L'alinéa 3 introduit une obligation d'informer le locataire de tout changement relatif aux informations visées à l'alinéa 2 pendant la durée de sous-location. Cette obligation d'information aide le bailleur à vérifier si le consentement à la sous-location doit encore être maintenu ou révoqué. Il y a donc une certaine cohérence avec l'exigence du consentement écrit du bailleur, qui est prévue dans le présent projet.
Concernant les motifs de refus, par rapport au droit en vigueur, le nouvel alinéa 4 contient deux modifications. D'une part, l'énumération des motifs de refus ne doit plus être exhaustive, et d'autre part, un nouveau motif de refus est introduit. Le Conseil fédéral estime qu'une énumération des motifs de refus qui ne serait plus exhaustive entraînerait une insécurité juridique. Le droit en vigueur permet déjà de tenir compte des nouveaux développements par le biais de l'interprétation des tribunaux. Selon la nouvelle loi, le bailleur doit en outre pouvoir refuser son consentement si la durée prévue de la sous-location dépasse les deux ans. Le Conseil fédéral comprend cette demande, mais considère que cette limite est trop rigide, et que, dans certains cas, une durée plus longue peut s'avérer judicieuse et une durée plus courte peut être abusive.
En outre, des questions se posent quant au calcul de cette durée. Jusqu'à présent, la jurisprudence s'est à chaque fois prononcée sur la dimension temporelle en tenant compte des circonstances concrètes. Du point de vue du Conseil fédéral, cette approche devrait être maintenue.
A l'alinéa 4, la minorité I (Dandrès) propose de conserver l'énumération exhaustive des motifs de refus. Le Conseil fédéral partage l'avis selon lequel les motifs de refus devraient être énumérés de manière exhaustive dans la loi. Toutefois, la formulation du nouveau motif de refus soulève de nouvelles questions. Pour cette raison, le Conseil fédéral ne soutient pas la proposition de la minorité I.

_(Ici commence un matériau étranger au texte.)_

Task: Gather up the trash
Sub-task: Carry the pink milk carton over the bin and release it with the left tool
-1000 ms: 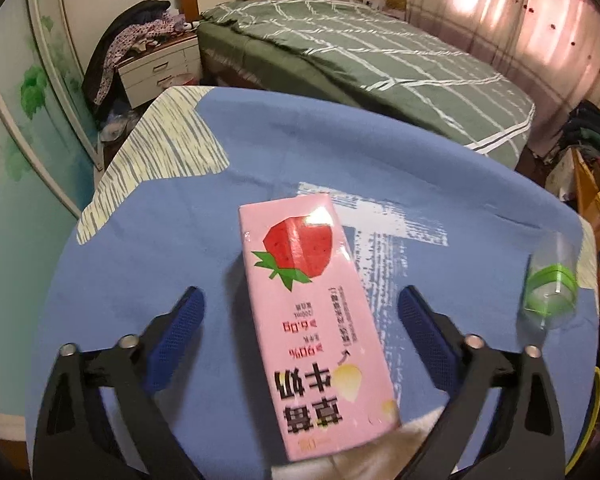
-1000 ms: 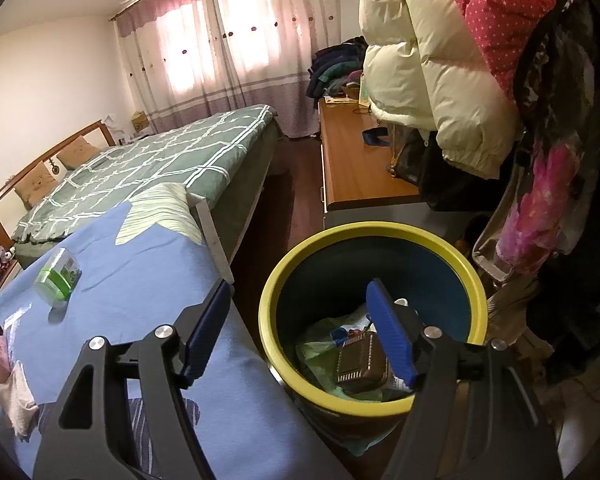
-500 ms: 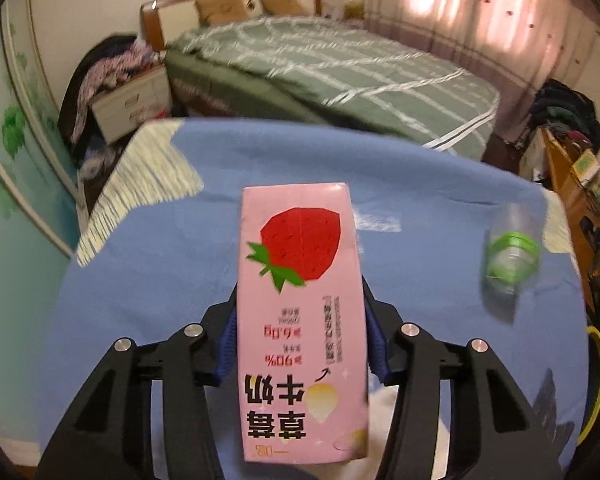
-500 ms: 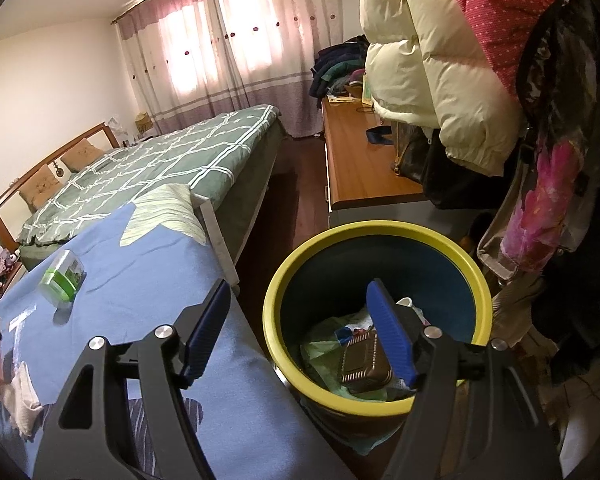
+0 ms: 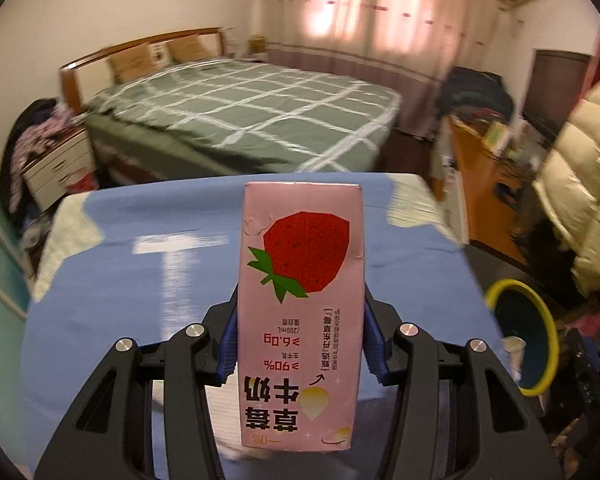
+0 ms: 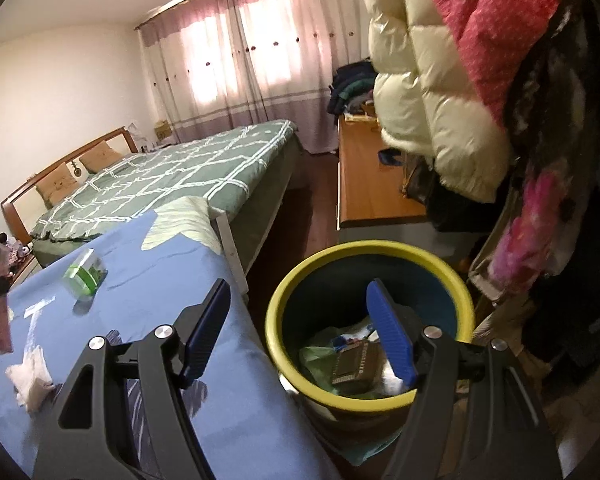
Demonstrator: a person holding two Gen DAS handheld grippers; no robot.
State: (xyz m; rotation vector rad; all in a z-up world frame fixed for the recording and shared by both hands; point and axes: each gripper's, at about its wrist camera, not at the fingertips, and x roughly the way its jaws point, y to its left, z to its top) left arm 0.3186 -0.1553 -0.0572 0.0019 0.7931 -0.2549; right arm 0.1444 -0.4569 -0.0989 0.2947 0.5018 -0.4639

La minorité II (Brenzikofer) propose de conserver l'énumération exhaustive des motifs de refus déjà prévue par le droit en vigueur et de biffer le nouveau motif de refus, à savoir la limitation de la sous-location dans le temps. Je l'ai dit, et le Conseil fédéral également, une énumération exhaustive permet de créer une sécurité juridique. De ce point de vue, le Conseil fédéral partage l'avis de la minorité II (Brenzikofer).
Le système des résiliations extraordinaires sera traité ultérieurement.